Beau Dusz
Ohio.com correspondent


Safety in the city schools is on the minds of city officials as well as the school board



Safety Director Matt Hiscock has submitted a plan, which school administrators are reviewing and the school system will have a safety training day March 27.



Superintendent Dr. Dale Fortner said the safety training day agenda is being finalized. He noted all employees will be trained in ALICE, a safety program designed for schools. ALICE is an acronym for Alert-Lockdown-Inform-Counter-Evacuate.



Fortner also noted the safety day program will review the current safety procedures and develop additional safety plans or options for classrooms and buildings.



At the January meeting of the Wadsworth School Board, board member David White emphasized, "the board does not take safety lightly." He acknowledged the plan will be done "diligently" and it "will be a written, well-thought-out program."



White indicated the "new high school is full of cameras and panic buttons." The 350,000 square foot building opened in September along with the new Isham, Overlook and Valley View elementary buildings.



"We will not let parents stand at the doors with guns," White pointed out. He said, "It is a sad day that we have to do this."



Hiscock, at that same meeting, told the board the city is committed to working with the school system.



At the February meeting of City Council's Safety Committee, Police Chief Randy Reinke said the department will be at the schools' safety training day. Reinke noted Adam Innoncenti is a certified ALICE trainer in the department. The safety training day at the schools will include training in ALICE.



Reinke explained Sacred Heart School personnel and the staff of the public library have been presented with the ALICE program.
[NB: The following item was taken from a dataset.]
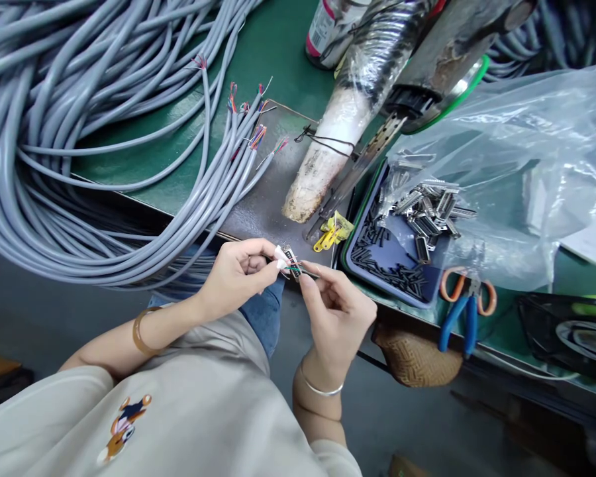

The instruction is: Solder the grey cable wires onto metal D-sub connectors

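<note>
Just over the table's front edge, my left hand (243, 268) pinches a small multi-pin connector (291, 260) between thumb and forefinger. White wrapping covers those fingertips. A short green wire (291, 267) runs across the connector's face. From the right, my right hand (335, 298) meets it, thumb and forefinger closed at a thin dark piece (308, 273) beside the connector. That piece is too small to name, and fingers partly hide it. Behind the hands are small yellow-handled snips (330, 233). To their left, grey cables (228, 179) end in stripped, coloured wires.
A blue tray (430, 291) at right holds black sleeves (397, 275) and metal connectors (430, 209), with a clear plastic bag (516, 172) over its back. A wrapped duct (322, 152) and metal stand reach down centrally. Orange- and blue-handled tools (461, 311) lie near the edge.
</note>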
At the February 5 Committee of the Whole meeting, Hiscock explained, "Rather than arming individuals at every school building in the district" they thought, "it would be a better approach to start talking about beginning a school resource officer program in Wadsworth."



Hiscock pointed out a school resource officer would be a full-time, dedicated Wadsworth police officer for school and school-related law enforcement issues. Hiscock explained a resource officer would not be one who answered calls from the public and the schools, but an officer who would work with school officials and teachers and implement educational aspects with the schools.



Councilperson John Sharkey asked Hiscock how the resource officer would be funded. Hiscock said those details had not been worked out. Also, Sharkey wanted to know what the process would be if the officer saw a problem, but the school administration did not see it as a problem. Hiscock said that was a major issue between school districts and law enforcement.



Hiscock emphasized the safety forces were trying to address some of the concerns of citizens and get into the school district more to become a partner in law enforcement matters and to provide security when possible.



Citizens voiced their concerns on school safety at the December meeting of City Council and urged the city and schools to work together on a plan for school safety.